Los fantasmas de Cuenca
Por: Manuel Felipe Álvarez-Galeano, PhD
Colombia
¿Qué os hice yo, mujer desventurada,
que en mi rostro, traidores, escupís
de la infame calumnia la ponzoña
y así matáis a mi alma juvenil?
Dolores Veintimilla de Galindo
Cuando conocí Buenos Aires, la voz de Cerati con la «Ciudad de la furia» resonó en cada esquina que trasegaba. Desde ese momento, cada que visito alguna urbe, siento el impulso de imaginarla en otros tiempos, sobre todo cuando esta me rescata de ese deseo de huir que siempre me persigue. Me adentro en su historia oculta, como forma de agradecer; Cuenca es la que más me ha invitado a este naufragio.
Al desnudar sus calles, cuyos adoquines retratan un cuadro cubista que se acompasa amablemente con la diversidad de portones y balcones republicanos, me gusta dialogar con sus fantasmas, aquellos personajes apócrifos que parecen gritarme la necesidad de desdoblarse. Paseo con ellos, me convidan a su casa, lloro sus adioses…
Muerdo las orillas del Tomebamba y su gemido me revela el llanto de Huayna Cápac, augurando una muerte que devela el inexorable ocaso del Tawantinsuyu. Paso por Las Conceptas y se aspira el óxido de la sangre del Espadachín Zavala, aquel paladín popular que con su sable escribió un cuadro de folclórico dolor, cuando en 1779 es asesinado tras la persecución del gobernador Vallejo y Tacón, una especie de gorilita que le encantaba perseguir borrachos.
Camino por lo que es hoy la plaza de San Francisco, un triste monstruo invadido de concreto, y escucho los disparos de los 28 fusilados tras la Batalla de Verdeloma en 1820 y, treinta años después, el pregón de oposición de Dolores Veintimilla de Galindo, defendiendo la vida de Tiburcio Lucero, acusado de parricidio.

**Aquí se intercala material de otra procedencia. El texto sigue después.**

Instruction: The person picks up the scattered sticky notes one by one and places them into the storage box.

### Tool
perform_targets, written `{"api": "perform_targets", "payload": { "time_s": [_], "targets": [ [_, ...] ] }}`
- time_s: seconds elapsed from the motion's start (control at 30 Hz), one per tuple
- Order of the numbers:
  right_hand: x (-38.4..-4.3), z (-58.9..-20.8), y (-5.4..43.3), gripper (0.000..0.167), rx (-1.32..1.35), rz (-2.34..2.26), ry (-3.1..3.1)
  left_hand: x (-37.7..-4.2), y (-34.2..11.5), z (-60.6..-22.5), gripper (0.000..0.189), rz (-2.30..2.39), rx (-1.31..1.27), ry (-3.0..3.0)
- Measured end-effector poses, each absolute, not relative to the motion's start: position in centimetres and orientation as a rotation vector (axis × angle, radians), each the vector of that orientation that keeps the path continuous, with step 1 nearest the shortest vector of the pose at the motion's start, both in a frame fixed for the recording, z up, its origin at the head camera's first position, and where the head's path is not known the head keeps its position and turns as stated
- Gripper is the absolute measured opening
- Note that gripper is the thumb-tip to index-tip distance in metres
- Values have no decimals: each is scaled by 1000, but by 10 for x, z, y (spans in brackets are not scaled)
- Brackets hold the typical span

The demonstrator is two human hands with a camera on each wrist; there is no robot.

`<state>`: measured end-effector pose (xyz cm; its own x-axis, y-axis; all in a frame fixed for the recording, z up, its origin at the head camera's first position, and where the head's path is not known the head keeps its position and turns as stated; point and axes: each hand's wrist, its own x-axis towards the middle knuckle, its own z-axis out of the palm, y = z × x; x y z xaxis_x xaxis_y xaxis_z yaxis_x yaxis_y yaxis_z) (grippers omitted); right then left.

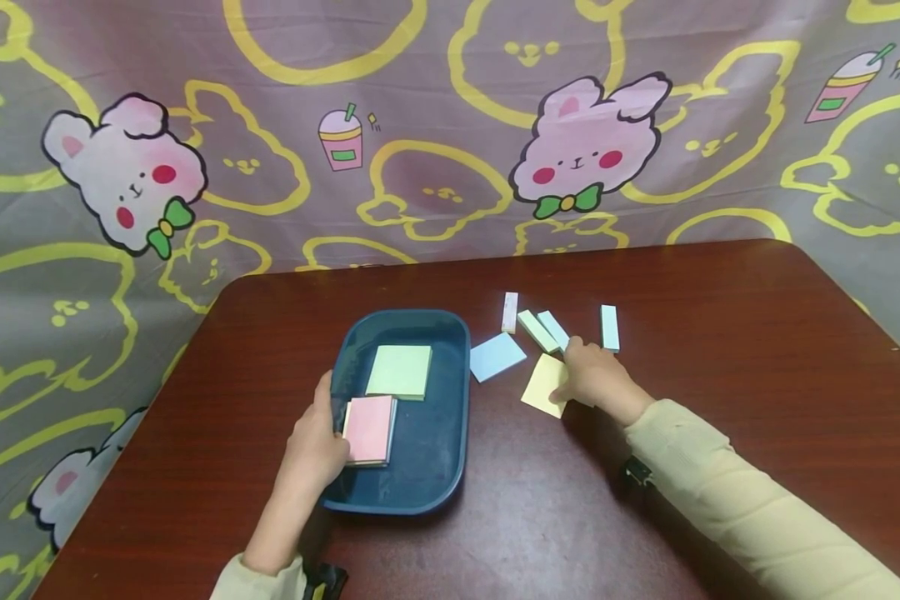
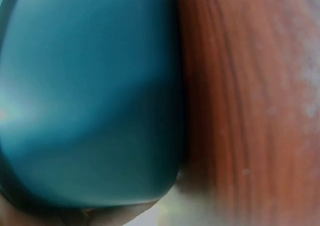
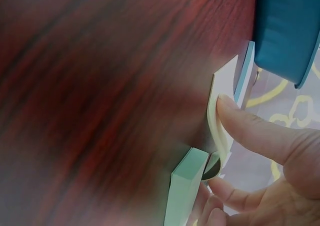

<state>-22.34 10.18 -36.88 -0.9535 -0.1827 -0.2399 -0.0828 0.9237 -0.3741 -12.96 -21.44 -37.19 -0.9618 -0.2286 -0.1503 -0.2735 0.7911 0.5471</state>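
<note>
My left hand (image 1: 311,446) grips the left rim of a dark blue plastic tray (image 1: 427,467), thumb over the inside edge. In the tray lie a light green sticky note pad (image 1: 400,370) and, nearer me, a stack topped by a pink pad (image 1: 369,427). My right hand (image 1: 598,379) pinches a pale yellow sticky note pad (image 1: 542,387) between thumb and fingers; in the right wrist view this pad (image 3: 223,88) bends under the thumb. The tray's blue surface (image 2: 90,95) fills much of the left wrist view.
A blue pad (image 1: 497,357) lies against the tray's right side. Behind the right hand are narrow strip pads: a whitish one (image 1: 509,312), a light green one (image 1: 537,332), a pale blue one (image 1: 552,328) and another blue one (image 1: 609,327). A patterned curtain (image 1: 435,125) hangs behind the table.
</note>
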Motion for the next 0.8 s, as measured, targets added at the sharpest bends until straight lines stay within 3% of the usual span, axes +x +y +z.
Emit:
{"api": "perform_targets", "payload": {
  "time_s": [0.37, 0.8],
  "targets": [
    [-224, -370, 105, 32, -260, -649, 2769, -130, -214, -372, 84, 900, -413, 2900],
    [-228, -373, 106, 32, -326, -623, 2768, -130, -214, -372, 84, 909, -423, 2901]
  ]
}}
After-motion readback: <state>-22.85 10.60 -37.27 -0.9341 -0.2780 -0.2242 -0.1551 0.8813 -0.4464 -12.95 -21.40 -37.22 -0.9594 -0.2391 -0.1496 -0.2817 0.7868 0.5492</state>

La acompaño a recoger sus corotos, cuando fue expulsada por de la casa de la señora Ordóñez, tras ser humillada en una sociedad pacata por Fray Vicente Solano, quien, incluso después de la muerte de nuestra Lolita, siguió con su saña en el diario La Escoba. Escucho sus desesperados alaridos en esa casona de tres cruces, donde vio la muerte una noche de mayo de 1857. Desde mi residencia en el parque Miguel León—también llamado parque de San Sebastián— salí muchas veces por esa plaza a charlar sobre sus pesadumbres, mientras su hijo perseguía las palomas.
Señor Seniergues, sé que su amor por su Cuisinga lo pagó con su vida, justo en este mismo parque, en lo que fue la plaza de toros; pero entiendo su abnegación, pues yo también me dejé llevar por el extraño embrujo de este lugar suspendido en un siglo que nunca existió y, sí, me enamoré…
Me transmuto a los tiempos de una incipiente Revolución Liberal, en 1887, cuando en el parque que llevaría su nombre —hoy Plaza Mayor o Parque Calderón— algunos años, Luis Vargas Torres ponía el pecho al fusil y levantaba sus ojos para elevar sus últimas líneas: «Quiera Dios que el calor de mi sangre que se derramará en el patíbulo enardezca el corazón de los buenos ecuatorianos y salven a nuestro pueblo».
El memorable Tejada Gómez nos dejó el estribillo de la nostalgia de que uno siempre vuelve a aquellos lugares donde amó la vida; sin embargo, esta ciudad apostilla que no necesario huir de los que nos enseñan a amar; a lo mejor, sin el afán de la vana posteridad, termine convirtiéndome en uno más de sus fantasmas.